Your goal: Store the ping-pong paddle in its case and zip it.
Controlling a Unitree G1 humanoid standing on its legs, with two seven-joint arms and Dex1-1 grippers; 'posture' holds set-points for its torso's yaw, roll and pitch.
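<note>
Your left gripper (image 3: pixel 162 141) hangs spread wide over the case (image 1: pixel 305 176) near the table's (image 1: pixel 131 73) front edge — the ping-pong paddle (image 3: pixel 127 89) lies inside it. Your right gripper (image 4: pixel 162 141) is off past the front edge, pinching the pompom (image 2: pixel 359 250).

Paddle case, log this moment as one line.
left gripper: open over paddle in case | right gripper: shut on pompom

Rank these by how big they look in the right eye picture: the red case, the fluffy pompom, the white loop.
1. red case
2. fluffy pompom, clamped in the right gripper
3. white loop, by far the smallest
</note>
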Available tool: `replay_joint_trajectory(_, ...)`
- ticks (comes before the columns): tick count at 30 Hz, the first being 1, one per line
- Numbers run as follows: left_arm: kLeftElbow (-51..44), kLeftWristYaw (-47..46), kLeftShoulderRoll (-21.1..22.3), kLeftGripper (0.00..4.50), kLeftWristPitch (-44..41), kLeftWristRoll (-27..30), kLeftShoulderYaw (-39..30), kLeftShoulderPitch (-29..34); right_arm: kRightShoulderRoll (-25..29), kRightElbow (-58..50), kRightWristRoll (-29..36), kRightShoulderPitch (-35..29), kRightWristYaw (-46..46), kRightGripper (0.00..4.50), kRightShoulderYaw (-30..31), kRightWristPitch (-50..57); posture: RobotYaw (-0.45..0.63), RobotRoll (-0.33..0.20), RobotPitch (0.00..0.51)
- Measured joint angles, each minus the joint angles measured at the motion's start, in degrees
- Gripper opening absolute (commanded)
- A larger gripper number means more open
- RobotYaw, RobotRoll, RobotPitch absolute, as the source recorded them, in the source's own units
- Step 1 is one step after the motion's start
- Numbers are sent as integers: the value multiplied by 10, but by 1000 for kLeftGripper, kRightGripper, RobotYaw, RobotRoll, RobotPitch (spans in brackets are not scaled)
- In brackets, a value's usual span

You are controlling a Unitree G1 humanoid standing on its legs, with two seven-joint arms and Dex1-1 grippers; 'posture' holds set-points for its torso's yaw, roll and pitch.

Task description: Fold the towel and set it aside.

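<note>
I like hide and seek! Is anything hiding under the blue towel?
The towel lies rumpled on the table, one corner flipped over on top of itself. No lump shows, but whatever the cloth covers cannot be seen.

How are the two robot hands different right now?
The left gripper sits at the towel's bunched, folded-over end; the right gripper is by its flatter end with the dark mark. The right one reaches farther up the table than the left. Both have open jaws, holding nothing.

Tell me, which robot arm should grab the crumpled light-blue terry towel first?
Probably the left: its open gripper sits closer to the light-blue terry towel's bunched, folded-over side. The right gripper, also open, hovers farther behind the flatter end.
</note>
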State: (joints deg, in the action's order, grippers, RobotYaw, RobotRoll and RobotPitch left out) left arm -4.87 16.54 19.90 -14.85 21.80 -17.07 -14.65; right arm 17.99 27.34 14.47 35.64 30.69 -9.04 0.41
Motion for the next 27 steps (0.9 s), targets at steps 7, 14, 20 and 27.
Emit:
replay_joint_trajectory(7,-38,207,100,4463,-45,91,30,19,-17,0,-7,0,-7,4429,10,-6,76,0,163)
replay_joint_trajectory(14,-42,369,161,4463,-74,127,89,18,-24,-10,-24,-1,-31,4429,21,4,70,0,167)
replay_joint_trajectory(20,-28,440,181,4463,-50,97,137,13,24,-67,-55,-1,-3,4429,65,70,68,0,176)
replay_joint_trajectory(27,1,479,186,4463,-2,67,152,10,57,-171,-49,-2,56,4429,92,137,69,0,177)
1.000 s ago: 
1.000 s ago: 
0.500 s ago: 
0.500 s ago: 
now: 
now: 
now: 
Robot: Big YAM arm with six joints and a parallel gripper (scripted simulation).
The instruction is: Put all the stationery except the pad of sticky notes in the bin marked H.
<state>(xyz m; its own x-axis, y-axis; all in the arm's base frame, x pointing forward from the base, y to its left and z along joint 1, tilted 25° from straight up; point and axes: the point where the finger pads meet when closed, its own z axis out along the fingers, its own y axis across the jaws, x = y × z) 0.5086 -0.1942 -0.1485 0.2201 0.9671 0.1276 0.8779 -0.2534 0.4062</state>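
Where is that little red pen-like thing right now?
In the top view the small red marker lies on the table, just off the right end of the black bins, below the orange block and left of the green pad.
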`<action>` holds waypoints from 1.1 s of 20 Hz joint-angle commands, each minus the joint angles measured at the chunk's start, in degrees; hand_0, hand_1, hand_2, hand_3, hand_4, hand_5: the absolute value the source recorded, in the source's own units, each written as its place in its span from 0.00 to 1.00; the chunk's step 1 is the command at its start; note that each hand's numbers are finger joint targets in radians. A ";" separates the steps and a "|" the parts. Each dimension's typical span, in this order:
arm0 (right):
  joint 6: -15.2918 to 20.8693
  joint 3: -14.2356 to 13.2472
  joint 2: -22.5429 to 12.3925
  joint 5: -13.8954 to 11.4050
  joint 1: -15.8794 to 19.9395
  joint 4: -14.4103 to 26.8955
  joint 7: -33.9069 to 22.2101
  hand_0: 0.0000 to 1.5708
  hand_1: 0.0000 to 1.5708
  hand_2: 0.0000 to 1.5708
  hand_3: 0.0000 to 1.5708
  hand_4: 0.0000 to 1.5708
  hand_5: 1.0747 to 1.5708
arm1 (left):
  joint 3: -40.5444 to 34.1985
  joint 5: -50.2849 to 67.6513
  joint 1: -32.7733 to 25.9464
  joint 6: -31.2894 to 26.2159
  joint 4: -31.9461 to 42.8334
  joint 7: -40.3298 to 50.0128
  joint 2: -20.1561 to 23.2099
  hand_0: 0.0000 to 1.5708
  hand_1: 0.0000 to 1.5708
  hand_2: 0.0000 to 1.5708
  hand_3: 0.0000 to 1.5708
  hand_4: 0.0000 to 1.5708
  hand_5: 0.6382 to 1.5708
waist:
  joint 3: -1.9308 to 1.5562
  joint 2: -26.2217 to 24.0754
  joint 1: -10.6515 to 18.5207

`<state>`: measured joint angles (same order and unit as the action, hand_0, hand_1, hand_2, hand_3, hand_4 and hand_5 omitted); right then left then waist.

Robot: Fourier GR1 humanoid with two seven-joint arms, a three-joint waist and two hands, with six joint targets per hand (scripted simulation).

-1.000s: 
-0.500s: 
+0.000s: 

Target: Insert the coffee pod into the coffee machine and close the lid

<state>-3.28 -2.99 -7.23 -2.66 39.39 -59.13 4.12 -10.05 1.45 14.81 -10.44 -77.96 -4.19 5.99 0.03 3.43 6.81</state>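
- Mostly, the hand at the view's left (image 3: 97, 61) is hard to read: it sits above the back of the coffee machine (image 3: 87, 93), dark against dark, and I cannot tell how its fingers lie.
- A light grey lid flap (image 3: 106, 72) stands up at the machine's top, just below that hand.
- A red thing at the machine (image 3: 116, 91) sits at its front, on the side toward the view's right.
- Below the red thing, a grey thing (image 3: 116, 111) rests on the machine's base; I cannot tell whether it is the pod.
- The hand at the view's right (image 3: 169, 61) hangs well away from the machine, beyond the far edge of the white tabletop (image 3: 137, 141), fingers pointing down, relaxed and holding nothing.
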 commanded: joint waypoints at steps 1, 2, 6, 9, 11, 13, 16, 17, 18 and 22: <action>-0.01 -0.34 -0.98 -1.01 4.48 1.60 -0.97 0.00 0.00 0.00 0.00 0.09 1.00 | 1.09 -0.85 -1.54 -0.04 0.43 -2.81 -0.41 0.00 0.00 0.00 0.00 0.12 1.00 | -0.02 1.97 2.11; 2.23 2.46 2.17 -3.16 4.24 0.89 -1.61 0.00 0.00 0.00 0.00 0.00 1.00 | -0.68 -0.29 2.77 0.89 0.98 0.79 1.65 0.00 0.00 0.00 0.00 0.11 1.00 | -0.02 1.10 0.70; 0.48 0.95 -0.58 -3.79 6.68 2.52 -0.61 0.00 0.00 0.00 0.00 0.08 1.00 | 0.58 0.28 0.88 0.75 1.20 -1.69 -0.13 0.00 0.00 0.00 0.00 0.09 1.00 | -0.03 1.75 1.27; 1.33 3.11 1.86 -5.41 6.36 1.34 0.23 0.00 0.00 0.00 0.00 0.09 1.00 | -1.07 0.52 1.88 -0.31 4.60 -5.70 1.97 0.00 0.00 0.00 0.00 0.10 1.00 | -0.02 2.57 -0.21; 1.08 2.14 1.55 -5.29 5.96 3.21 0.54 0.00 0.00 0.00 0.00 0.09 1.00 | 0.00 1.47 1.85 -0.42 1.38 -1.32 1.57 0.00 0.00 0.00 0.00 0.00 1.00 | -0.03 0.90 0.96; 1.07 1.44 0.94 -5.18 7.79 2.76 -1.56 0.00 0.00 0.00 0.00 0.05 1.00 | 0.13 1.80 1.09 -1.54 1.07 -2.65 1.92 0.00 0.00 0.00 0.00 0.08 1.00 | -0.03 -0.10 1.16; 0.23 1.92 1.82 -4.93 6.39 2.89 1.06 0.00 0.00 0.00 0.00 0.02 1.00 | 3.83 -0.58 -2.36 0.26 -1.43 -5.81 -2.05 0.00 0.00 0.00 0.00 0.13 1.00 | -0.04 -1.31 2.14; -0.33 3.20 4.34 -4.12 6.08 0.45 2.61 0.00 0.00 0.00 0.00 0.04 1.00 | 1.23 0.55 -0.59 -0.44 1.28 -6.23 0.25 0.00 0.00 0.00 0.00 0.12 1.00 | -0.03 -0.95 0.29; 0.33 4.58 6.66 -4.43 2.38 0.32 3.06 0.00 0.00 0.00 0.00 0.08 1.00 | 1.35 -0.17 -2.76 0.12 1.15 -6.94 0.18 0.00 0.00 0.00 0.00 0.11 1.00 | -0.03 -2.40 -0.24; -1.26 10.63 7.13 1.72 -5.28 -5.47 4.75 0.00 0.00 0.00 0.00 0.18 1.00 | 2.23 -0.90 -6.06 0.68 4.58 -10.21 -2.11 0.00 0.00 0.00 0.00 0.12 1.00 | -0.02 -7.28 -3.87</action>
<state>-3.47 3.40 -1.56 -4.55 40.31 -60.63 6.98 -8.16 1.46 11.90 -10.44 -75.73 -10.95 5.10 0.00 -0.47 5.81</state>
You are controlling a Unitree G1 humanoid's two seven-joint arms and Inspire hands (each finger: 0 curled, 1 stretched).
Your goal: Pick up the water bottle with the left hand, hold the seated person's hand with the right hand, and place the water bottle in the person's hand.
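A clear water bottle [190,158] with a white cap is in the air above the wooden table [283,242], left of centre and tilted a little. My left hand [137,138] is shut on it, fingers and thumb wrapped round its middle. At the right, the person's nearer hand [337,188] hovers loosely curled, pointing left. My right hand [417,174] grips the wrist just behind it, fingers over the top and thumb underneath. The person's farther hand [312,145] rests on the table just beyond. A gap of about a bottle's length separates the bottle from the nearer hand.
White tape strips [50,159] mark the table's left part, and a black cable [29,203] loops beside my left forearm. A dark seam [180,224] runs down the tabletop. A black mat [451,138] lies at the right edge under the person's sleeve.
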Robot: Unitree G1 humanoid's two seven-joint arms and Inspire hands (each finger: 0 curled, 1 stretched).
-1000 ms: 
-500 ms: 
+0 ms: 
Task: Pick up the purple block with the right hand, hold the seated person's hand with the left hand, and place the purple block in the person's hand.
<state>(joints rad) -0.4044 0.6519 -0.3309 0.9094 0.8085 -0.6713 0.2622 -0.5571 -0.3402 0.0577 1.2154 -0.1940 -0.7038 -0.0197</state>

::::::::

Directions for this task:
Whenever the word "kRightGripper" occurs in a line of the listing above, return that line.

Solution:
- Numbers run as follows: left_arm: kLeftElbow (-51..44), kLeftWristYaw (-47..46), kLeftShoulderRoll (-21.1..22.3), kLeftGripper (0.00..4.50), kLeftWristPitch (-44..41), kLeftWristRoll (-27..30), kLeftShoulderYaw (-39..30), kLeftShoulderPitch (-29..34); right_arm: kRightShoulderRoll (-25..29), kRightElbow (-58..50), kRightWristRoll (-29..36), kRightShoulderPitch (-35..29), kRightWristYaw (-46..46), kRightGripper (0.00..4.50), kRightShoulderYaw (-30..31), kRightWristPitch (-50..57); posture: RobotYaw (-0.45..0.63), RobotRoll (-0.33..0.20), RobotPitch (0.00..0.51)
- Numbers are sent as integers: the value multiplied by 10, but by 1000 for kLeftGripper, kRightGripper, RobotYaw, RobotRoll, RobotPitch (spans in brackets are not scaled)

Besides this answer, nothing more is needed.